■ TO DO: Print the data exactly as it is given, please.

Segment Start: INFORMATION PROVIDED

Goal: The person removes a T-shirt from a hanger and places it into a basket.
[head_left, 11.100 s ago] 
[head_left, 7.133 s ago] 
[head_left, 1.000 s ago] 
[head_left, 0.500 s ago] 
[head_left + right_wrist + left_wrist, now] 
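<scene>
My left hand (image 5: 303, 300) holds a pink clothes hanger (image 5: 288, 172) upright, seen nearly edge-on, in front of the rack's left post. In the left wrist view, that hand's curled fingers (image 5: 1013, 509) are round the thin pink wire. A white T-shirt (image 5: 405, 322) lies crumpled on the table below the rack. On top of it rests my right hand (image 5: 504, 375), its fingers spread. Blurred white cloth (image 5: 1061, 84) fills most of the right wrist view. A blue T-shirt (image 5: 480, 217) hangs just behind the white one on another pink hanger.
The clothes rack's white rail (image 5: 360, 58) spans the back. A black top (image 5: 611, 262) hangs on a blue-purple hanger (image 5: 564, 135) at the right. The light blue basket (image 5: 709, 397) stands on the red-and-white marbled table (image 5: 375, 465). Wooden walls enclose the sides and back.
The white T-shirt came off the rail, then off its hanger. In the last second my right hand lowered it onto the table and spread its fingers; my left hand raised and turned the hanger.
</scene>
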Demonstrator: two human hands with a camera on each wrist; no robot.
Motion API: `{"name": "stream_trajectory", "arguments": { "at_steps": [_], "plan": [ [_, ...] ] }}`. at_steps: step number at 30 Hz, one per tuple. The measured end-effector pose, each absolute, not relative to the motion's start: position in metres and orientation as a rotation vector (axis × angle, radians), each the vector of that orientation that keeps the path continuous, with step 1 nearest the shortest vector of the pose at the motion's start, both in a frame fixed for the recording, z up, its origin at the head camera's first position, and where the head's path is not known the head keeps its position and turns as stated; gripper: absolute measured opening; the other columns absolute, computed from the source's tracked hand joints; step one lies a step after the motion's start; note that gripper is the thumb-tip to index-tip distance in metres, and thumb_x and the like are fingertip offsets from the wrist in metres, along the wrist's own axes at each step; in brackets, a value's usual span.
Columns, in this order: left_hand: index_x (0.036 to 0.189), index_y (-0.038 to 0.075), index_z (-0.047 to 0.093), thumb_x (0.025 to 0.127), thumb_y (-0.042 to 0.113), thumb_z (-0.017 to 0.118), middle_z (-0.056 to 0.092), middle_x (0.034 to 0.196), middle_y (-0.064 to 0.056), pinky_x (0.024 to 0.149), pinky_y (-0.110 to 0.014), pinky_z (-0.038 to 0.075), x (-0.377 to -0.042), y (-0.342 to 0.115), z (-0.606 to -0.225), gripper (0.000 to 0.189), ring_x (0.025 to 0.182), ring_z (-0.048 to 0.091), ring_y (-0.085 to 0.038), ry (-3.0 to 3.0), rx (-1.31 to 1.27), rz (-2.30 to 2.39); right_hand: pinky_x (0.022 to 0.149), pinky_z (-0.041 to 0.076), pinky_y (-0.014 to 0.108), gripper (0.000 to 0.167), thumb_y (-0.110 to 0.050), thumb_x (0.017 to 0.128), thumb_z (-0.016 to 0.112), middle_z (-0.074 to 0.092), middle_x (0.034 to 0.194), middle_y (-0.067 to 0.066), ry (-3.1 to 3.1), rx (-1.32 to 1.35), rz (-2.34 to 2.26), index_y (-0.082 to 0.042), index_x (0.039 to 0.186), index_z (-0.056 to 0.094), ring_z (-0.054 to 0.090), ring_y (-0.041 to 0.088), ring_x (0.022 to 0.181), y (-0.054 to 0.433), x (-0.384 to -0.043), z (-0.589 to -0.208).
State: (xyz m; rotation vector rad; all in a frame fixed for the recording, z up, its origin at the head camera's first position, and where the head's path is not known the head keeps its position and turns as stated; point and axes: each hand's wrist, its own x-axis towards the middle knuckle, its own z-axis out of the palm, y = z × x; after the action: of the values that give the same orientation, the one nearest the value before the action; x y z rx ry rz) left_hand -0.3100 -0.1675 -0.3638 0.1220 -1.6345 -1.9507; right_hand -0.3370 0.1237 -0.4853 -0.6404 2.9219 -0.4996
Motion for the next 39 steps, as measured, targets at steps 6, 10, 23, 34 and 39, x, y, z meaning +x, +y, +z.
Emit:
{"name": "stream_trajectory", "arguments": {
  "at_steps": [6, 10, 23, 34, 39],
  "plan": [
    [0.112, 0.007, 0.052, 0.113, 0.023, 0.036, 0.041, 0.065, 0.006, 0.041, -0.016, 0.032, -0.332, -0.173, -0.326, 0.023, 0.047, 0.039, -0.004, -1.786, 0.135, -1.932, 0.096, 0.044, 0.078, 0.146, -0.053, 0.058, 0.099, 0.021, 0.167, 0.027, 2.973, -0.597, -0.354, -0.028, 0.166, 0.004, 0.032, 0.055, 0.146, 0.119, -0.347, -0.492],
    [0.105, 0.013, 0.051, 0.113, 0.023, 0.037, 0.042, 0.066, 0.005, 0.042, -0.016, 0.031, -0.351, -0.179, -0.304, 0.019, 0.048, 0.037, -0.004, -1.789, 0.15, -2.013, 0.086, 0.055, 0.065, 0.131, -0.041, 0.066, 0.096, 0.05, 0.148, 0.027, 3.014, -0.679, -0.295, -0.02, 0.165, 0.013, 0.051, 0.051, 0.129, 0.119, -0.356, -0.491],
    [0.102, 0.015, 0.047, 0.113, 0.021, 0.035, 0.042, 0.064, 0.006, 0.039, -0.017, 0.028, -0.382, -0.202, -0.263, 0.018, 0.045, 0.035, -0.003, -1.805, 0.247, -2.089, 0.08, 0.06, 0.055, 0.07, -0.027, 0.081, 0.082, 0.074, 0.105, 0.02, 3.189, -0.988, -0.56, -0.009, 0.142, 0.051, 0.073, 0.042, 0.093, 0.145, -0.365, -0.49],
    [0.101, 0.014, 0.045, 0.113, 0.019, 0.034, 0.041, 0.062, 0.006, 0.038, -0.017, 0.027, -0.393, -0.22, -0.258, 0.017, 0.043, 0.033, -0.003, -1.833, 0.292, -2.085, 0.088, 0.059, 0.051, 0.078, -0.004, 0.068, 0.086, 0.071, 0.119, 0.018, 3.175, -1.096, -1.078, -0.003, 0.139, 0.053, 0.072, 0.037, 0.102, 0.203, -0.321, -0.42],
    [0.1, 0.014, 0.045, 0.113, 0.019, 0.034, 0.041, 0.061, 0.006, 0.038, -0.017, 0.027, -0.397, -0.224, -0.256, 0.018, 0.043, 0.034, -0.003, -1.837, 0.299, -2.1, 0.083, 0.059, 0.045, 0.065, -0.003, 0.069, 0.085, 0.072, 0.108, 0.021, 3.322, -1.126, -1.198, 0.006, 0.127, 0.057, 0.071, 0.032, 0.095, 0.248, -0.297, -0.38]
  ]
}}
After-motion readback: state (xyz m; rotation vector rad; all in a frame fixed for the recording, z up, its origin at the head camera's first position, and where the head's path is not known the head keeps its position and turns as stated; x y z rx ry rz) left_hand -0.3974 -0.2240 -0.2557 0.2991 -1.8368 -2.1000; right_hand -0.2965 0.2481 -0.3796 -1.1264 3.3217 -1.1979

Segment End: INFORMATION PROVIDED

■ EXERCISE ANSWER:
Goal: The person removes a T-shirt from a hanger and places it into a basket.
[head_left, 11.100 s ago] 
[head_left, 7.133 s ago] 
[head_left, 1.000 s ago] 
[head_left, 0.500 s ago] 
[head_left + right_wrist + left_wrist, now] 
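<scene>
My left hand (image 5: 303, 300) holds a pink clothes hanger (image 5: 288, 172) upright, seen nearly edge-on, in front of the rack's left post. In the left wrist view, that hand's curled fingers (image 5: 1013, 509) are round the thin pink wire. A white T-shirt (image 5: 405, 322) lies crumpled on the table below the rack. On top of it rests my right hand (image 5: 504, 375), its fingers spread. Blurred white cloth (image 5: 1061, 84) fills most of the right wrist view. A blue T-shirt (image 5: 480, 217) hangs just behind the white one on another pink hanger.
The clothes rack's white rail (image 5: 360, 58) spans the back. A black top (image 5: 611, 262) hangs on a blue-purple hanger (image 5: 564, 135) at the right. The light blue basket (image 5: 709, 397) stands on the red-and-white marbled table (image 5: 375, 465). Wooden walls enclose the sides and back.
The white T-shirt came off the rail, then off its hanger. In the last second my right hand lowered it onto the table and spread its fingers; my left hand raised and turned the hanger.
</scene>
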Demonstrator: two human hands with a camera on each wrist; no robot.
Motion API: `{"name": "stream_trajectory", "arguments": { "at_steps": [_], "plan": [ [_, ...] ] }}`. at_steps: step number at 30 Hz, one per tuple. The measured end-effector pose, each absolute, not relative to the motion's start: position in metres and orientation as a rotation vector (axis × angle, radians), each the vector of that orientation that keeps the path continuous, with step 1 nearest the shortest vector of the pose at the motion's start, both in a frame fixed for the recording, z up, its origin at the head camera's first position, and where the head's path is not known the head keeps its position and turns as stated; gripper: absolute measured opening; the other columns absolute, computed from the source's tracked hand joints; step one lies a step after the motion's start; note that gripper is the thumb-tip to index-tip distance in metres, and thumb_x and the like are fingertip offsets from the wrist in metres, along the wrist's own axes at each step; in brackets, a value's usual span.
Columns, in this order: left_hand: index_x (0.036 to 0.189), index_y (-0.038 to 0.075), index_z (-0.047 to 0.093), thumb_x (0.025 to 0.127), thumb_y (-0.042 to 0.113), thumb_z (-0.017 to 0.118), middle_z (-0.056 to 0.092), middle_x (0.034 to 0.196), middle_y (-0.064 to 0.056), pinky_x (0.024 to 0.149), pinky_y (-0.110 to 0.014), pinky_z (-0.038 to 0.075), x (-0.377 to -0.042), y (-0.342 to 0.115), z (-0.606 to -0.225), gripper (0.000 to 0.189), ring_x (0.025 to 0.182), ring_z (-0.048 to 0.091), ring_y (-0.085 to 0.038), ry (-3.0 to 3.0), rx (-1.31 to 1.27), rz (-2.30 to 2.39); right_hand: pinky_x (0.022 to 0.149), pinky_z (-0.041 to 0.076), pinky_y (-0.014 to 0.108), gripper (0.000 to 0.167), thumb_y (-0.110 to 0.050), thumb_x (0.017 to 0.128), thumb_z (-0.016 to 0.112), middle_z (-0.074 to 0.092), middle_x (0.034 to 0.194), middle_y (-0.067 to 0.066), ry (-3.1 to 3.1), rx (-1.32 to 1.35), rz (-2.34 to 2.26), index_y (-0.082 to 0.042), index_x (0.039 to 0.186), index_z (-0.056 to 0.094), ring_z (-0.054 to 0.090), ring_y (-0.041 to 0.088), ring_x (0.022 to 0.181), y (-0.054 to 0.433), x (-0.384 to -0.043), z (-0.589 to -0.208).
State: (xyz m; rotation vector rad; all in a frame fixed for the recording, z up, its origin at the head camera's first position, and where the head's path is not known the head keeps its position and turns as stated; point and axes: each hand's wrist, its own x-axis towards the middle knuckle, its own z-axis out of the palm, y = z × x; after the action: of the values that give the same orientation, the one nearest the value before the action; x y z rx ry rz) left_hand -0.3100 -0.1675 -0.3638 0.1220 -1.6345 -1.9507; right_hand -0.3370 0.1237 -0.4853 -0.6404 2.9219 -0.4996
Motion for the next 39 steps, as measured, targets at steps 6, 10, 23, 34 and 39, x, y, z meaning +x, +y, +z.
Emit:
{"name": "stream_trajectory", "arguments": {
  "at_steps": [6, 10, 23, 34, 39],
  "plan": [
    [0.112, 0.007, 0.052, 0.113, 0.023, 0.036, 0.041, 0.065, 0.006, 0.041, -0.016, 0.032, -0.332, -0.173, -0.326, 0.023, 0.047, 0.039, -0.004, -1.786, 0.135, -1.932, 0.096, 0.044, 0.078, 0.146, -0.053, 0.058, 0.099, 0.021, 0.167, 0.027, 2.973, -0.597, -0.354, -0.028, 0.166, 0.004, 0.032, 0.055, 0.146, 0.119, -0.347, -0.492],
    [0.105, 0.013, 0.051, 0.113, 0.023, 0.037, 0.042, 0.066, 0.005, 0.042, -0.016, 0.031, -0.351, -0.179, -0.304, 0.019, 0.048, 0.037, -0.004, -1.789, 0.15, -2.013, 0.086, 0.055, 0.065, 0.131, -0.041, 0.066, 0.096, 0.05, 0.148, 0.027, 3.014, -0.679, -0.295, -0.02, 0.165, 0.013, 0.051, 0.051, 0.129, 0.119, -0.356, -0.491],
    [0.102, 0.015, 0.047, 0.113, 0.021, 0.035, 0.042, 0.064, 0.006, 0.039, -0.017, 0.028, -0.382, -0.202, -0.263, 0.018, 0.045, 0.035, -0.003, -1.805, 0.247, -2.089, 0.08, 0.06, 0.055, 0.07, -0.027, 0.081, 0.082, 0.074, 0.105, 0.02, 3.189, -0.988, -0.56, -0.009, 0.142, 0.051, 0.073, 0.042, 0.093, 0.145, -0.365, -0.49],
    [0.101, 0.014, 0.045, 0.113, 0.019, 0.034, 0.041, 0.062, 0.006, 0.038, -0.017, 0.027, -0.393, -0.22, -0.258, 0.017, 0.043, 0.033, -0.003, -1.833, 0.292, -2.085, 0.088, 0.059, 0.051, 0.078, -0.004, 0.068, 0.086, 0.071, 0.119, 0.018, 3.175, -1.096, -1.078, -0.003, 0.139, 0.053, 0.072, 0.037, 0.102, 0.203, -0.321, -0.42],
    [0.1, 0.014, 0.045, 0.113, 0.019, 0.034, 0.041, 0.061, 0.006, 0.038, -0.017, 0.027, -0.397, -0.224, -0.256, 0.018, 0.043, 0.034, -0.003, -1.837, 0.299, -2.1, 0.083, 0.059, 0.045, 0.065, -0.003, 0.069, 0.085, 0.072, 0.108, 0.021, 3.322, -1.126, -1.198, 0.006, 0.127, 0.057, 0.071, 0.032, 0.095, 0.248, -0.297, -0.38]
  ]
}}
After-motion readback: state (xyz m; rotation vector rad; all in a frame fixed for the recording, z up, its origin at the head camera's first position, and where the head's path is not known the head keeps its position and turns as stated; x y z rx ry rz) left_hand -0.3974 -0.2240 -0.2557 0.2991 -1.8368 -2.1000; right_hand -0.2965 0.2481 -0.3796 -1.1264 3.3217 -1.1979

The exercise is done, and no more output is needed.